WORK ORDER: Repeat only the lines below from the one containing "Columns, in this" through the one containing "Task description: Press", inclusive, exactly as written.

DATASET EXTRACT:
*** Begin section ***
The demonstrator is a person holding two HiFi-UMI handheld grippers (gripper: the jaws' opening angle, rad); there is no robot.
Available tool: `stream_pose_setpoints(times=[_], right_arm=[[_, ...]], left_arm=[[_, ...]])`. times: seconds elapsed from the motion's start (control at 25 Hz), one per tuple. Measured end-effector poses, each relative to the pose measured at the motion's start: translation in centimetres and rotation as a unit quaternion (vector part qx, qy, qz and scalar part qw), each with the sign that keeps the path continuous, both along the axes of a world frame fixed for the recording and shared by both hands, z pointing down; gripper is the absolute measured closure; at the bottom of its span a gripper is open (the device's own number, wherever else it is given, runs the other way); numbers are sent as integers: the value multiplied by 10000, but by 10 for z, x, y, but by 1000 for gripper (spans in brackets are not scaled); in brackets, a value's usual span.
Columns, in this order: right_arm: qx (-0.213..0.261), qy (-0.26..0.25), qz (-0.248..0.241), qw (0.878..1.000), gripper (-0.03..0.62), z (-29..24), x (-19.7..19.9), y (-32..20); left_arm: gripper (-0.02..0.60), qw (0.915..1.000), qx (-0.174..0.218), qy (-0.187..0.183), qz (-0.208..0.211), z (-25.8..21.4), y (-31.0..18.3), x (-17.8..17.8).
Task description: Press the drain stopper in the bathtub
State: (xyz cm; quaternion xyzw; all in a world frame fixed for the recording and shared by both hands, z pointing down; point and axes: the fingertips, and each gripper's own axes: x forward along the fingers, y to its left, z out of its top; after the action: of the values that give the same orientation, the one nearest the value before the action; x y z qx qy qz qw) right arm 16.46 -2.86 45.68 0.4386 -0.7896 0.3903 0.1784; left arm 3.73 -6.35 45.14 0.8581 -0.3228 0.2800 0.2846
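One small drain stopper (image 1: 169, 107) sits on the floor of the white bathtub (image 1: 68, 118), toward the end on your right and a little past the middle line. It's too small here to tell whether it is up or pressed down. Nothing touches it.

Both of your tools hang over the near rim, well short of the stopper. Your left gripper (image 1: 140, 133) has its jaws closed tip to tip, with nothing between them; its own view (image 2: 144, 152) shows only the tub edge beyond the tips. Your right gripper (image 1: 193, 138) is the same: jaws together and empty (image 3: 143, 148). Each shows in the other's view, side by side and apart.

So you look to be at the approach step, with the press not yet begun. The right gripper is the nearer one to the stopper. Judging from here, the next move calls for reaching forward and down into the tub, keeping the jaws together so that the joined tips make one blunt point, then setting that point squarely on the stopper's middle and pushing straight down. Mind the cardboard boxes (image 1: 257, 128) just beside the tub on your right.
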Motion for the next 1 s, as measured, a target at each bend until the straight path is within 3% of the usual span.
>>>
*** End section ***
TASK RESULT:
Columns, in this order: right_arm: qx (-0.213..0.261), qy (-0.26..0.25), qz (-0.248..0.241), qw (0.878..1.000), gripper (-0.03..0.62), z (-29..24), x (-19.7..19.9), y (-32..20); left_arm: gripper (-0.02..0.60), qw (0.915..1.000), qx (-0.174..0.218), qy (-0.187..0.183), qz (-0.208..0.211), z (-25.8..21.4), y (-31.0..18.3), x (-17.8..17.8).
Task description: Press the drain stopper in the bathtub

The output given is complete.